El elevado precio de las entradas, que en tiempos de crisis fijó la empresa Funciones Taurinas ante la limitación sanitaria del aforo a solo 5.200 localidades, se señala como la causa principal de esa mediana respuesta de los aficionados, aunque habría que considerar también factores como la ausencia de promoción o las salidas masivas de la capital tras el fin del estado de alarma.
Con todo, y ante una nada desdeñable media de unos 3.000 asistentes por tarde, este otro San Isidro ha servido para recuperar el ambiente taurino en la capital tras más de año y medio de ostracismo, e incluso para que se aclarasen algunos conceptos sobre el toreo y el escalafón de matadores, más allá de la propaganda y los juicios preconcebidos.
De hecho, la feria del coso de Carabanchel ha sido de una gran intensidad en el ruedo, propiciada básicamente por la lidia de unas corridas de excelente presentación -solo un punto por debajo del nivel de Las Ventas- y que han añadido a su juego la seriedad que le dan al toro los cinco años cumplidos, como han tenido la inmensa mayoría de los estoqueados.
Esos cinqueños que los ganaderos, a un precio más reducido, han podido sacar del campo antes de tener que llevarlos forzosamente al matadero, han dado relevancia a todo lo realizado por los toreros, para bien o para mal, e incluso, por aquello de ser más certeros, para mostrar una vez más la eterna verdad de este arte.
Y es que, además de los triunfos y los fracasos, la feria se ha teñido de sangre en tres ocasiones, con las tremendas cornadas al novillero Manuel Perera, al que uno de los bravos y excelentes utreros de El Freixo sacó literalmente las tripas, y al banderillero Juan José Domínguez, que «vive de milagro» según aseguró el cirujano Enrique Crespo, que le intervino de muy graves destrozos en el pecho.
También cayó herido esa misma tarde el diestro Pablo Aguado, al entrar a matar al último toro del mano a mano que le enfrentó con el peruano Roca Rey, en ese cartel estelar de la feria que se saldó con el triunfo del suramericano tras una faena más efectista que profunda a uno de los mejores ejemplares de la feria.

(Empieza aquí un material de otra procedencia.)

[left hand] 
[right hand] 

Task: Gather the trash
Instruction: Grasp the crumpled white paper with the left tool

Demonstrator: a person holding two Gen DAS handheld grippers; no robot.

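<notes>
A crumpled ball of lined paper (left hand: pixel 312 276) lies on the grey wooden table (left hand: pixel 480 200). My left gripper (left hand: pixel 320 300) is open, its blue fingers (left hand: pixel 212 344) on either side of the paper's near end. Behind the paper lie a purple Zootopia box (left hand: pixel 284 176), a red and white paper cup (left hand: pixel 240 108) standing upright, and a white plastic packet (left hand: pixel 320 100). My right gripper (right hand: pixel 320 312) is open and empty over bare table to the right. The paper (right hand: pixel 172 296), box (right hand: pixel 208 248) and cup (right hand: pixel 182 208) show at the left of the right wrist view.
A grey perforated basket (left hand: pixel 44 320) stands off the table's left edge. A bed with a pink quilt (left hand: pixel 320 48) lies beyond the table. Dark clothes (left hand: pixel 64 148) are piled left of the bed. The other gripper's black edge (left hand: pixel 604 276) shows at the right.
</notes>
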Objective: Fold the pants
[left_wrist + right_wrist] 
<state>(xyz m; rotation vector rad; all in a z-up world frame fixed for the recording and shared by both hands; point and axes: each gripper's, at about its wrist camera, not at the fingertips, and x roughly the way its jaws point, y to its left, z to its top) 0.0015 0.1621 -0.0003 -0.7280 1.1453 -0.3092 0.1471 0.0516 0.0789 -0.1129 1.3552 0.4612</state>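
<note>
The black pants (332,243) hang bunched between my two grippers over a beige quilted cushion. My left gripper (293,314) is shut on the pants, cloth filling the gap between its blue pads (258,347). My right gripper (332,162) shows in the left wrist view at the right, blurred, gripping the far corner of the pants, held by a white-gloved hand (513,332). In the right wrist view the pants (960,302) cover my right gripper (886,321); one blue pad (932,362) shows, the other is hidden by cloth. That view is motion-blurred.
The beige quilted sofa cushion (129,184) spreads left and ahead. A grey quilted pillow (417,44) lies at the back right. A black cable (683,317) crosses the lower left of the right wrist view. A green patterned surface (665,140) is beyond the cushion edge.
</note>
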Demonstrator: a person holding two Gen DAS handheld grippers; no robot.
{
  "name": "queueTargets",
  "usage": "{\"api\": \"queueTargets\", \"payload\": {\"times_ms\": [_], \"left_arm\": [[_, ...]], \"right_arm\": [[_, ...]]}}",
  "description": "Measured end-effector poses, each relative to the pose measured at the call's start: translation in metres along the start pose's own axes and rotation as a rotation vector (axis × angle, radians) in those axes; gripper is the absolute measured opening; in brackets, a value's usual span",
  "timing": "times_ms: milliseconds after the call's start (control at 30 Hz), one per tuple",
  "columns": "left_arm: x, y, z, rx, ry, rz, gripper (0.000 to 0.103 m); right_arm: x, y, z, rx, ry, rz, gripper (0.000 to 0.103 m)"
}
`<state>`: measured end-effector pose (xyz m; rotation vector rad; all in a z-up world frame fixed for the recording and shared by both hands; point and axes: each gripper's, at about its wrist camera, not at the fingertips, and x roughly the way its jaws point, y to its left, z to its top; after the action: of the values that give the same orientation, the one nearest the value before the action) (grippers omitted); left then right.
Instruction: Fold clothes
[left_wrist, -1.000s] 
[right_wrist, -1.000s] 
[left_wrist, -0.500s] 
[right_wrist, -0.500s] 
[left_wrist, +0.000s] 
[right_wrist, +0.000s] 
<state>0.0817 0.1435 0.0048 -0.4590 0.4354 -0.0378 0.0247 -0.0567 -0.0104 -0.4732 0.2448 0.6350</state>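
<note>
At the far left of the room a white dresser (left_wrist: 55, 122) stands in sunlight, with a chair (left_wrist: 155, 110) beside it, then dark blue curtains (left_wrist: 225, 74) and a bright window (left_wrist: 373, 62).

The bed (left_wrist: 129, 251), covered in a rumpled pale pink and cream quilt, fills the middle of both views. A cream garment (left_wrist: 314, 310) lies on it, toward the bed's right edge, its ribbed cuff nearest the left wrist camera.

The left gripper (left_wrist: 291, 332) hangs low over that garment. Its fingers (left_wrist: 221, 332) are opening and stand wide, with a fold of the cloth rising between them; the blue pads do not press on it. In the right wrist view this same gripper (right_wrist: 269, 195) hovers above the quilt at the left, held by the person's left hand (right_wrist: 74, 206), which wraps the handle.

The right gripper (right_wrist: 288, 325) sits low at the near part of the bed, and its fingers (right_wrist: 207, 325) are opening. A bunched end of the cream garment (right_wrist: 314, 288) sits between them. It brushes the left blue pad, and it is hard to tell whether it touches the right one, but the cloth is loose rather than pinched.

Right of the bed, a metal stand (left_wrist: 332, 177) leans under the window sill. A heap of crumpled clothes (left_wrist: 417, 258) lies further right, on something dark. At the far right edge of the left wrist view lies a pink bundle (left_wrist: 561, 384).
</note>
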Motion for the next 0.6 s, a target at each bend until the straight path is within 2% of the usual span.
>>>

Roca Rey, El Juli y Daniel Luque fueron los únicos matadores que cortaron las dos orejas de un mismo astado, aunque con méritos muy distintos: si Julián López los obtuvo por un desigual trasteo a otro de los astados más destacados del ciclo, también de Garcigrande, Luque se los llevó por su sólida y rotunda actuación con un lote muy complejo de Fuente Ymbro.
Pero más allá de trofeos contables -a los que hay que sumar los tres que se llevó el cuajado novillero Tomás Rufo-, lo que realmente sobresalió en Vistalegre fue la calidad y la pureza del toreo que realizaron toreros con menos tirón para las masas pero que no renuncian a la naturalidad y al temple, ajenos a esa extendida técnica que se canta como toreo de poder cuando solo es una manera especulativa de anular las ventajas al enemigo.
En cambio, el toreo más puro y clásico supone siempre un mayor riesgo, por la lentitud y la sinceridad que exige al ejecutante, como la aplicada estos días en Vistalegre por Diego Urdiales, Juan Ortega y, por momentos, Pablo Aguado, sin olvidar tampoco la antología de sabor añejo de Morante de la Puebla en el arranque de la feria.
Ese toreo, de capa y de muleta, en momentos sueltos o faenas completas, sirvió para marcar diferencias y para volver a ofrecer un referente en una nueva época que deje atrás los modos y las modas de la, en realidad, poco rentable comercialización que lleva al espectáculo hacia una intrascendente aparatosidad: la de ese toreo que no provoca olés y que no deja poso alguno cuando se apagan las luces de la plaza.